Prior to unionization, the only right wage earners had was to quit their employment if they didn’t believe their employers were treating them with dignity and respect. Through their union, workers gained the opportunity to partner with their employers to improve the workplace by increasing levels of fairness and justice. Labor and management jointly negotiated mutually binding collective bargaining agreements … agreements that increased the quality of work life, while also expanding opportunities, retirement security and job security.
The American labor movement humanized the employment relationship by working from the idea that “an injury to one, is an injury to all.” The workplace rights, safeguards and benefits that today we take for granted were hard-won. The push to establish the 40-hour workweek, the minimum wage, health insurance, pensions, Social Security and Medicare was long and hotly contested. Organized labor created a ladder by which wage earners could climb into the middle class. As a result, the well-being of families, communities and the nation as a whole was improved.
For a brief period, following the end of World War II to the mid-1970s, this nation’s wealth was broadly and fairly shared. For every increase in worker productivity, there was a corresponding increase in compensation. This was a peak period for union density in our country. Union contracts became the benchmarks, which improved how nonrepresented employees were treated. As President Kennedy noted, our nation’s economy was growing, and it was raising all boats. By late 1960 legislation had passed that leveled the playing field, and there was hope that the American dream was within reach. In this period of peak union density, as a nation, we all did better because we all did better.

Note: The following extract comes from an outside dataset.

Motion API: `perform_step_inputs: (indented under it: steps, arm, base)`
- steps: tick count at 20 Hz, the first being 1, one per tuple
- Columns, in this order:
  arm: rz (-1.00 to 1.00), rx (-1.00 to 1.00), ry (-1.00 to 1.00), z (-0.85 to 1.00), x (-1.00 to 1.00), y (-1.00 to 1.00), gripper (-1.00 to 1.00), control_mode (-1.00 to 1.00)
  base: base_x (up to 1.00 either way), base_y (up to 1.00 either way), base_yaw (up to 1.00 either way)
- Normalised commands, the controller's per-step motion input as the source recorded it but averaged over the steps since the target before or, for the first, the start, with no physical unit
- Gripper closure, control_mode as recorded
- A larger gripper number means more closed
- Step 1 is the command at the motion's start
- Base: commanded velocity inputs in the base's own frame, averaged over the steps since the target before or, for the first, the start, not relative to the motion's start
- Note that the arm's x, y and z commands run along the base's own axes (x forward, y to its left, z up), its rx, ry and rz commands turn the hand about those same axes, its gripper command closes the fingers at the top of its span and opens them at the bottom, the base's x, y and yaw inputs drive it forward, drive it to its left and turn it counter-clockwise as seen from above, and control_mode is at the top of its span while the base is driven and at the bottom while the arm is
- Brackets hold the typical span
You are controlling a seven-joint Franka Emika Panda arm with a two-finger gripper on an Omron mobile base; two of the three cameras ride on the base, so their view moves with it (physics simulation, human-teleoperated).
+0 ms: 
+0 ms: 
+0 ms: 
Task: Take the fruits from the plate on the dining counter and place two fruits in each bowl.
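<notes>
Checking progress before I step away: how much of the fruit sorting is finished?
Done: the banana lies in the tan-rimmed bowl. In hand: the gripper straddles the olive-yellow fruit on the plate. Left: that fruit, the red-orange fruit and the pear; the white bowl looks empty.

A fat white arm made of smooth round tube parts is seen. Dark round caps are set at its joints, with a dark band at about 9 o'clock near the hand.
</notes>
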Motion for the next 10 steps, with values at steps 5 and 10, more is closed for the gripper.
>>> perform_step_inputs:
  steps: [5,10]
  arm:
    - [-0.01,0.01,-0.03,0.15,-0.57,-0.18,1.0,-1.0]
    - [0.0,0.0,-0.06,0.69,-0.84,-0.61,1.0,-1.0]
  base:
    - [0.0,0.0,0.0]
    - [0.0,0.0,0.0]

Today, the nation’s economy has recovered from the worst economic calamity since the Great Depression. The stock market and profit levels are back at prerecession levels. But it’s mostly a jobless recovery. Employers in the public and private sectors of our economy were able to become leaner and meaner coming out of the 2007 recession. They have found ways to mechanize and to do more with less. Productivity is up, and pay for everyday wage earners is down. The percentage of our nation’s income going to middle-class families is shrinking, and the sense of job insecurity is rising.
In 2013 the Gilded Age may be history, but it seems that the nation is moving “back to the future.” Even before the onset of the Great Recession in 2007, the media was focusing on the economic inequality that was limiting opportunities, increasing job insecurity and creating budget crises at every level of government. Now that the recession is officially over, the rising economic tide is again leaving the huddled masses behind.

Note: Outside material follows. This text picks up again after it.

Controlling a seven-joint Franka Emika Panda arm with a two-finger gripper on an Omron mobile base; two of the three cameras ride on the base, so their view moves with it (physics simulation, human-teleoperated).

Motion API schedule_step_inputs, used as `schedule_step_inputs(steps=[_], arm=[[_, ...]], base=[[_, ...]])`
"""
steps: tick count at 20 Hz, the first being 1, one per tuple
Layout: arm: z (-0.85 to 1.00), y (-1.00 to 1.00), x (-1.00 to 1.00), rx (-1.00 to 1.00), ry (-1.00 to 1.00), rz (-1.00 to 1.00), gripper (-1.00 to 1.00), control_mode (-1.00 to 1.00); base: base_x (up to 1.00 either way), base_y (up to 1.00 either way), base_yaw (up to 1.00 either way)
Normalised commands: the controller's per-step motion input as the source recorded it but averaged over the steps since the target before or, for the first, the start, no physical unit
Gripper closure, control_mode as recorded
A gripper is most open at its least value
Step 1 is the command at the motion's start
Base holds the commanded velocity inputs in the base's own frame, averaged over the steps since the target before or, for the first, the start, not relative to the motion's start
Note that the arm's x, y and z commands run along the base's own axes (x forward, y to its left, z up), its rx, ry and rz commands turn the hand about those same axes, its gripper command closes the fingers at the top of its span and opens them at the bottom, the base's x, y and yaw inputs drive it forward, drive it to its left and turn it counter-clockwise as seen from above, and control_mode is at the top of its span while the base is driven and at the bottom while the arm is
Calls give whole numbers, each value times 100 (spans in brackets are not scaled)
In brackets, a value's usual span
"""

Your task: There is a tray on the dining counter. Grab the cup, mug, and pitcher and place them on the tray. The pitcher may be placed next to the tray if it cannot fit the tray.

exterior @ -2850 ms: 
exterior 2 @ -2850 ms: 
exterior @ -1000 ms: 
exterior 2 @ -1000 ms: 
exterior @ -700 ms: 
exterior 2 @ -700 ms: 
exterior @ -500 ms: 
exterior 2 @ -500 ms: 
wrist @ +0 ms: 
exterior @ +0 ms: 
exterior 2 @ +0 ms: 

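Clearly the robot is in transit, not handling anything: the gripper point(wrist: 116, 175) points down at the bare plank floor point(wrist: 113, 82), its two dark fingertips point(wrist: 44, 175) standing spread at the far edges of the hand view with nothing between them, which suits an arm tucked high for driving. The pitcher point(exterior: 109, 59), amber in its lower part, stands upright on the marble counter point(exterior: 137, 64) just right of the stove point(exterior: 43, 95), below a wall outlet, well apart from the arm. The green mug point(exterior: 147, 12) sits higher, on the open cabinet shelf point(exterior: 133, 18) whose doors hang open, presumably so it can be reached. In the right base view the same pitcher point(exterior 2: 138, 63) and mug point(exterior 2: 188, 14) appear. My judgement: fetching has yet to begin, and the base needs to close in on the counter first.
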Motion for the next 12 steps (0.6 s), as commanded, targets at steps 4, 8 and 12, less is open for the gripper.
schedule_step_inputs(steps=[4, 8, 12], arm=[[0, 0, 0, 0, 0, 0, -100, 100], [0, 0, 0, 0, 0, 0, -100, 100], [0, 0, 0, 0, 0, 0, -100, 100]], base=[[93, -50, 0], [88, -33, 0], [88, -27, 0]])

So on this Labor Day, it is good to be with family and friends. It’s equally important to take time to remember, reflect and reaffirm our nation’s commitment to workplace rights and to the labor unions that helped raise levels of fairness and justice in the workplace. Unions are good for the economy. President Franklin Roosevelt noted that “It is to the real advantage of every producer, every manufacturer, and every merchant to cooperate in the improvement of working conditions because the best customer of American Industry is the well-paid worker.”